OK, isn’t this article just perpetuating stereotypes about Bobs in development? What is it about Bob that makes it the name to use in articles like this? Does Bob constitute the everyman who blindly follows bureaucratic leadership and never seeks the truth? Or is he more along the lines of a nice guy, but village idiot?
We may never know the answers to these questions. Nice post, though, although next time perhaps it could be “Mike” or “Phil”, or even “Gonzales” or “Francois”.
I can see how the Bob theory may trouble some, but whether it’s autocratic or bureaucratic the same risks exist. At the end of the day the people at the bottom being affected by the decison(s) of one or a couple have very little say so in what is being done to fix their problems. Their is no universal blueprint that will work for every country, so whether it’s the “bob” theory or another in order for it to work the people at the bottom have to have to have a say so as to the methods being implemented to help them out. For example the bob theory could work as long as the so called development experts are not the only ones that bob is relying on to make his decisions, he can also get the community leaders involved and listen and learn from what they have to say about what methods/policies might work.
It is difficult, if not impossible, for this “Bob” character to please all parties involved.
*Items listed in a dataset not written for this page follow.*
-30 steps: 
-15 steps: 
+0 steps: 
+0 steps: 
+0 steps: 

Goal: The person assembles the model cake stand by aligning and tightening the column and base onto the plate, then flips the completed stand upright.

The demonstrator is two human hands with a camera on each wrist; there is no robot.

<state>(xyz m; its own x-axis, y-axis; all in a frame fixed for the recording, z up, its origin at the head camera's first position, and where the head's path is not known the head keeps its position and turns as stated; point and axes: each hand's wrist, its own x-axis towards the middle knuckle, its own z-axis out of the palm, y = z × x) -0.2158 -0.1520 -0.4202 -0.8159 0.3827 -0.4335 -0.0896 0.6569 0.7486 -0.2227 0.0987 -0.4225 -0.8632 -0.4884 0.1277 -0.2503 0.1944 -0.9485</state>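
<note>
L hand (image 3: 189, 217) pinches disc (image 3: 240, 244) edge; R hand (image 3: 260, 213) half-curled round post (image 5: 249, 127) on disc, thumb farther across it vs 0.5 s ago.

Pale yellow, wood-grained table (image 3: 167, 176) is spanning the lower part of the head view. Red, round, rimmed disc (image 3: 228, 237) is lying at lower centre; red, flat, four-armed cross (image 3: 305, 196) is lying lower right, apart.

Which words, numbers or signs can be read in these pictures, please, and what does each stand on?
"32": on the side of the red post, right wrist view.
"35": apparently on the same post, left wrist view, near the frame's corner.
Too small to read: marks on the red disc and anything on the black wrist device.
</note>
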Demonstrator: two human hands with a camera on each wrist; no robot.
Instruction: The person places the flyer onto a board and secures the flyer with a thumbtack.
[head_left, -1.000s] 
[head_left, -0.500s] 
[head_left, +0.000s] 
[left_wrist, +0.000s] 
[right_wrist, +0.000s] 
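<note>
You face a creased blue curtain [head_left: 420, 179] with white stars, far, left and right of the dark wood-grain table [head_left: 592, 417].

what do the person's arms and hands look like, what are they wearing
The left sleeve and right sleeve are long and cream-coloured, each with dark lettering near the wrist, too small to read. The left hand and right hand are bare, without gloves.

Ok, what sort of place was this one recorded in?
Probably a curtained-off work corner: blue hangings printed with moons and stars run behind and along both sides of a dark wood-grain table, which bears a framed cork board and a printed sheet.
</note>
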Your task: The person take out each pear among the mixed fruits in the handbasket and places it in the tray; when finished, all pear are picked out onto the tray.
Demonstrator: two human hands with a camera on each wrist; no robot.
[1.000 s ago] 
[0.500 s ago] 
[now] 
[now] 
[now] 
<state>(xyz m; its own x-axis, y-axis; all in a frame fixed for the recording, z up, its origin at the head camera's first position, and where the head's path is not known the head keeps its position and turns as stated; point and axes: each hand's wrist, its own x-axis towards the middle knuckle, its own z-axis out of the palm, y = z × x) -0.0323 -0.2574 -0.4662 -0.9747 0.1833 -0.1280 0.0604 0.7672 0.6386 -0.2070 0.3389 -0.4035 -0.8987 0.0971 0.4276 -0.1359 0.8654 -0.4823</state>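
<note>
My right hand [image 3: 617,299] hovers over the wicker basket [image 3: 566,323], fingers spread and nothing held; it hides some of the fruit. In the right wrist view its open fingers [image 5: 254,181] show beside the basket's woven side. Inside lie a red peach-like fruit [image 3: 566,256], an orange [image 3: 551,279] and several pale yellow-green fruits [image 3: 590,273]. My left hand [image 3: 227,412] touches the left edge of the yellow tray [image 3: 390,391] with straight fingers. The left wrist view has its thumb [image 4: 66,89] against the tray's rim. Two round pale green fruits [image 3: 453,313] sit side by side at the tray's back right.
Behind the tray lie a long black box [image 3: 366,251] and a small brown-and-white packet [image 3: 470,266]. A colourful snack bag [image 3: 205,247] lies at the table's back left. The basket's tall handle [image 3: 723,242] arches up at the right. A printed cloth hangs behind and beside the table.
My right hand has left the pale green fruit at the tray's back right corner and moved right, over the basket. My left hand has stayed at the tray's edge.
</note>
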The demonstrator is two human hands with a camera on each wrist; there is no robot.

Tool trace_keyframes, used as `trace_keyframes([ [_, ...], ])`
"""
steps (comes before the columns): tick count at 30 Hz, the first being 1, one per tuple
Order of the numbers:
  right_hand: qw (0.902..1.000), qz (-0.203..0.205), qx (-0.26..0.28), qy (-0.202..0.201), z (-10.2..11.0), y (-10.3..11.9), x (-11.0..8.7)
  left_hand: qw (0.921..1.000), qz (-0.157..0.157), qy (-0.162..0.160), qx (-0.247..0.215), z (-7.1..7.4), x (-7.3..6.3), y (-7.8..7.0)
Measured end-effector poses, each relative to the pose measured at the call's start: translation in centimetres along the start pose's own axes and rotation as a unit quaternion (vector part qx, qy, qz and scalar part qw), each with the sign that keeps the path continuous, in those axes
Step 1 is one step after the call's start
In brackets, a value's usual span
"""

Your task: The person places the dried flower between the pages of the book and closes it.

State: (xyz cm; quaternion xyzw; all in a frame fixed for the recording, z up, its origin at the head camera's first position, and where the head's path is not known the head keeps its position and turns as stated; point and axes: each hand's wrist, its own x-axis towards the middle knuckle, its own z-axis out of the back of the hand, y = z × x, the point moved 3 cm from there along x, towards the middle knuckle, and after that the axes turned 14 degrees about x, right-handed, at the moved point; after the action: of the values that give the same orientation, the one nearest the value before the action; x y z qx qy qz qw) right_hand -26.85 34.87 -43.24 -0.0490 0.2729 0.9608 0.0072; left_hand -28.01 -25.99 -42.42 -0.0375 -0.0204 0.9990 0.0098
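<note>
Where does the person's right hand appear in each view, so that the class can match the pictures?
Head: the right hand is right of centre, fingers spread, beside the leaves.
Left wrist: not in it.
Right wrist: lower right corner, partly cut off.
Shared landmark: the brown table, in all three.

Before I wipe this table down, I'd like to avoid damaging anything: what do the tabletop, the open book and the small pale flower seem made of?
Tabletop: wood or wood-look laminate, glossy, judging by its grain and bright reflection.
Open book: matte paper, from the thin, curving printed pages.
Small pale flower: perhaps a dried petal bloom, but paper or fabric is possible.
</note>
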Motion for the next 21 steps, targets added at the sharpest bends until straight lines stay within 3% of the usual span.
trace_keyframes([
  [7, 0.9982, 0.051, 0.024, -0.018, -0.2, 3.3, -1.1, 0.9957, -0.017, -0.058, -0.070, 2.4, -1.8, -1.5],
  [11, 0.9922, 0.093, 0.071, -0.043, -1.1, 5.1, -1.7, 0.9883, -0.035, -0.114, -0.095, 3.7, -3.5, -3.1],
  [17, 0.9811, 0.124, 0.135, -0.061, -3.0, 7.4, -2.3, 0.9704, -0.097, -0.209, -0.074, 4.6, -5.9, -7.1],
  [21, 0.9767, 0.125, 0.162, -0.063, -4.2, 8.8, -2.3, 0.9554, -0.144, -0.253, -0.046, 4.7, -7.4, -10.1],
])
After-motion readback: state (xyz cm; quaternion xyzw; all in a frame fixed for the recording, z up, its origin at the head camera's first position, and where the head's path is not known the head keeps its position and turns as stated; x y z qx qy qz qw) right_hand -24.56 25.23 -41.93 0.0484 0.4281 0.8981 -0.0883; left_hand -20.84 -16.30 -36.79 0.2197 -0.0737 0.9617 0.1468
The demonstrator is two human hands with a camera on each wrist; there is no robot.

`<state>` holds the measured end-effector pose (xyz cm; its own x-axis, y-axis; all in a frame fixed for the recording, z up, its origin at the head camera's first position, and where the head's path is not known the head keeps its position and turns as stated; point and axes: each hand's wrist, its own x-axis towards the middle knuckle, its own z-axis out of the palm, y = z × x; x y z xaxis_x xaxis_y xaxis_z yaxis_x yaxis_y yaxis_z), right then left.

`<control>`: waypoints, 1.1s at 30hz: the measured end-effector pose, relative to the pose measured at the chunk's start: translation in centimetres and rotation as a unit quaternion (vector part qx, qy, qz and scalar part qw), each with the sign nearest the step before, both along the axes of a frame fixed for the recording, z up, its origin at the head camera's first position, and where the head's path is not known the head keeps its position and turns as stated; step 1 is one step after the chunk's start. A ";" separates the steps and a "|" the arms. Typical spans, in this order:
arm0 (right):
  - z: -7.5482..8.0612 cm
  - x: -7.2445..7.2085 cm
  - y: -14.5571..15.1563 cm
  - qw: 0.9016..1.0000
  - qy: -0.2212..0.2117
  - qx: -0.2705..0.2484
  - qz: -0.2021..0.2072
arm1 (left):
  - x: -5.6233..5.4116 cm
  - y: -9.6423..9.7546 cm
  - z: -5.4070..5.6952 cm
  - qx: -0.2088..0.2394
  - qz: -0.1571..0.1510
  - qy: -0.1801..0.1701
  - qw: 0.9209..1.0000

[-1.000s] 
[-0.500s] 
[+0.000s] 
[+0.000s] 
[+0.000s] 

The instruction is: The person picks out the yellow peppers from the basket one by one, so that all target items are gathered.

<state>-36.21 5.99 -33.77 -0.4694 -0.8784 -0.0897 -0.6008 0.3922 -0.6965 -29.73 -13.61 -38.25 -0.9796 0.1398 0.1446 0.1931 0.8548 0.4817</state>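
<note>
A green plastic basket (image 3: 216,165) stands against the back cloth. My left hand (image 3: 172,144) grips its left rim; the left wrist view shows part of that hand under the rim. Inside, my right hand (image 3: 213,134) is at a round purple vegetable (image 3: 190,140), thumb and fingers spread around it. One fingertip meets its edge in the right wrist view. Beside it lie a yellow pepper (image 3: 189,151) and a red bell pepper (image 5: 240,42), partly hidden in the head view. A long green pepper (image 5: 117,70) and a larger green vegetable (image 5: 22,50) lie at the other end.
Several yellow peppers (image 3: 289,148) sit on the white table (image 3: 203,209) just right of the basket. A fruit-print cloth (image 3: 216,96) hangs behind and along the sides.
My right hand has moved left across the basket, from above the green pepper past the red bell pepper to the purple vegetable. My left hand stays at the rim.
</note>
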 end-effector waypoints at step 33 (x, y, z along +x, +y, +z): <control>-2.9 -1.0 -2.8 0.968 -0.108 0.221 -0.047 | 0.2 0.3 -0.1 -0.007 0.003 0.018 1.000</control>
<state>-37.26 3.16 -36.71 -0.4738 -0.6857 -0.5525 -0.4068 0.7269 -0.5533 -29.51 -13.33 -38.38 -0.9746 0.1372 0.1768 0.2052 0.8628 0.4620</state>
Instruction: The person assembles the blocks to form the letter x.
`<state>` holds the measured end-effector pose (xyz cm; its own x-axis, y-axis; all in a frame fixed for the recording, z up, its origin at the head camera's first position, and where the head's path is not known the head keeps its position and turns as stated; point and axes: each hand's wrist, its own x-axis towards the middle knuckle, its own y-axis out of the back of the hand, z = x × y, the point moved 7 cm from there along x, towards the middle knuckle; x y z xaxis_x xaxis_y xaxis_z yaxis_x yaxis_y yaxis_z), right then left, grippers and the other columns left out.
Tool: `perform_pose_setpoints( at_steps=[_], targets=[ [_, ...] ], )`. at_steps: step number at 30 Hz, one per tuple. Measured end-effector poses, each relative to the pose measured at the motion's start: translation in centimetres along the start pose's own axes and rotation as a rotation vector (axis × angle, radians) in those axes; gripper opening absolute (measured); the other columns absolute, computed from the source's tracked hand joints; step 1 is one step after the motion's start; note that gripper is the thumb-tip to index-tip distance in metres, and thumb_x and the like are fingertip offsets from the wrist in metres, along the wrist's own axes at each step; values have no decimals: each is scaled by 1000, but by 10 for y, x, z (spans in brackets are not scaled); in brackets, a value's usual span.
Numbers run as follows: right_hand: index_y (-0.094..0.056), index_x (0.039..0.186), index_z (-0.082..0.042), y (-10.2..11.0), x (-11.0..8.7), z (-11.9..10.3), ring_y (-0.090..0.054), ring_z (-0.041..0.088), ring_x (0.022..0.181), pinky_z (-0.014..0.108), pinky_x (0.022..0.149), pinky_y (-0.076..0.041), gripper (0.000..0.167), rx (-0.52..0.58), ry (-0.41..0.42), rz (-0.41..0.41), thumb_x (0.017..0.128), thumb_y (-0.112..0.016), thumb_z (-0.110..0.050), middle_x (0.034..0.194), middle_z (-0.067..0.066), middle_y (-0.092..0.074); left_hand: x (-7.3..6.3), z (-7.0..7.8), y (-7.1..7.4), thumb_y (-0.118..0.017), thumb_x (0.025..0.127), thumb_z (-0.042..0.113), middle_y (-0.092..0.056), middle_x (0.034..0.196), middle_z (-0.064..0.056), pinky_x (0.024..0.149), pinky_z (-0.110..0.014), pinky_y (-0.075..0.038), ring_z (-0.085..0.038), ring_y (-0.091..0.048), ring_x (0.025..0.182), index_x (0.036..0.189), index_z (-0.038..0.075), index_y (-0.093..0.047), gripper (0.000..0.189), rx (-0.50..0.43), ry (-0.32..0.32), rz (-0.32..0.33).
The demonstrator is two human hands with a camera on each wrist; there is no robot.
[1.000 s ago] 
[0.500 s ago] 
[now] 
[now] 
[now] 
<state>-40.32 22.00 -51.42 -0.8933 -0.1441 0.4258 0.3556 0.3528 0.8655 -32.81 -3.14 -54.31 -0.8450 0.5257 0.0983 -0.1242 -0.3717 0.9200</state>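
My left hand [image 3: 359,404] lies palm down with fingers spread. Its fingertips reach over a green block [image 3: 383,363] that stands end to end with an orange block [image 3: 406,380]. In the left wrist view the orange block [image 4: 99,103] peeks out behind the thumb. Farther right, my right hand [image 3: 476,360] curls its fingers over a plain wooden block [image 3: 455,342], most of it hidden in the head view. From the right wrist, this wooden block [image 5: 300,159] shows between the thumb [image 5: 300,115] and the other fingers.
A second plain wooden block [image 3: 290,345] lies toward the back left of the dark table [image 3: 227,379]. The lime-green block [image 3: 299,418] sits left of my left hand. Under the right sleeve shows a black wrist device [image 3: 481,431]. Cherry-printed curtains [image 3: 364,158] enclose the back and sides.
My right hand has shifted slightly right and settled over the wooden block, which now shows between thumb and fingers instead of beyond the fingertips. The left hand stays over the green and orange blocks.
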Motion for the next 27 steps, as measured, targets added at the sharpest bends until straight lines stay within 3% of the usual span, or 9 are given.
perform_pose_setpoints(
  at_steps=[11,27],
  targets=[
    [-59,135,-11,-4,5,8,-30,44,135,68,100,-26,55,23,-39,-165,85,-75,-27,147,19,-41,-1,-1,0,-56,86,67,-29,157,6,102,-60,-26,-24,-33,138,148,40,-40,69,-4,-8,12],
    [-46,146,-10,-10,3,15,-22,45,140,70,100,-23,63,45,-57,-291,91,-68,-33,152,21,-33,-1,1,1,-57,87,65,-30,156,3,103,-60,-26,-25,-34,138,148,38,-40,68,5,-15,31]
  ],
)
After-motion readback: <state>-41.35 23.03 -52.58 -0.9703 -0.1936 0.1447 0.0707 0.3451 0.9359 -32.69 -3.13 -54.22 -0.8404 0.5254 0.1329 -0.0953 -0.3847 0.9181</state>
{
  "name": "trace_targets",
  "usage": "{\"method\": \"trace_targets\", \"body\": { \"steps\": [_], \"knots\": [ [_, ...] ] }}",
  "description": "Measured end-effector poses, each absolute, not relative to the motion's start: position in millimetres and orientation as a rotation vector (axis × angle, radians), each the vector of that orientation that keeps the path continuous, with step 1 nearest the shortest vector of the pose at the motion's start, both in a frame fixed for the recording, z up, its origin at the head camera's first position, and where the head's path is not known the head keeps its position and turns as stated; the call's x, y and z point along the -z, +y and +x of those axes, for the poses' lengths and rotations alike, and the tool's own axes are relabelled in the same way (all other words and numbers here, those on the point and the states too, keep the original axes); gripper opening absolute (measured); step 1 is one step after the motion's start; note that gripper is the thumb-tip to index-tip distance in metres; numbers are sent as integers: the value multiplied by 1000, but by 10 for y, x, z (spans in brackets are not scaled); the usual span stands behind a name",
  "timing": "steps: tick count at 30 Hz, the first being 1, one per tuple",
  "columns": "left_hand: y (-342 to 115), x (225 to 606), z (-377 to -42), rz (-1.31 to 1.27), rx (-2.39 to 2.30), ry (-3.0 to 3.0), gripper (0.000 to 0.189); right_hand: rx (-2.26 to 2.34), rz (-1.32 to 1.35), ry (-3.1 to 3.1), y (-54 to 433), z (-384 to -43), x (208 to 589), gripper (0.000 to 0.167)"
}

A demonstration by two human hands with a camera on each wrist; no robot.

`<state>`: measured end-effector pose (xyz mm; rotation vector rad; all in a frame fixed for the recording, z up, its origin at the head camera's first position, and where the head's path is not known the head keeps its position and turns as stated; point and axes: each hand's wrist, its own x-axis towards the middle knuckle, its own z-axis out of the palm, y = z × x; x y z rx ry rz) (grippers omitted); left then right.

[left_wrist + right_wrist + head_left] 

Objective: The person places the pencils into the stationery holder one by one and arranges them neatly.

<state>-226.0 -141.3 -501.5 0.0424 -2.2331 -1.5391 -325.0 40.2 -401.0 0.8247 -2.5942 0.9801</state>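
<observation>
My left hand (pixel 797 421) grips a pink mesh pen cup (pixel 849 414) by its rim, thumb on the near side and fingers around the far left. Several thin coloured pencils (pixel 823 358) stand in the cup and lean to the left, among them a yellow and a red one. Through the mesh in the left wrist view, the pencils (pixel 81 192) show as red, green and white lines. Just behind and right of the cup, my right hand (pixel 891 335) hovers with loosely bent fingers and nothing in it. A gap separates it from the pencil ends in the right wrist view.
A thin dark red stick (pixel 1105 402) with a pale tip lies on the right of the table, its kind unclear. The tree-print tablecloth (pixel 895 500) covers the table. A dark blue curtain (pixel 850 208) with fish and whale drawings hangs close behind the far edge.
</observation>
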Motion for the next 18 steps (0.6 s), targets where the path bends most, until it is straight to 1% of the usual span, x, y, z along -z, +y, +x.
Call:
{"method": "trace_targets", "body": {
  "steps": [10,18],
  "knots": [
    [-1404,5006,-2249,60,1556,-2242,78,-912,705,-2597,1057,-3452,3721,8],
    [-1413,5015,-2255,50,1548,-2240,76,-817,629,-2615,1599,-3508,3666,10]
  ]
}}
There are so many aspects that would effect the developmental outcome of aid. For each section of the graph (research, application, politics, etc.), there are an infinite number of different opinions and needs. The people who need the aid probably want to use it in some way other than how it was intended to be used by the researchers. The people who provide the aid always think they know best. All of this shows that there is an extremely important job to be done by this “Bob” party. “Bob” can communicate with all parties and decide the most effective way to use the resources.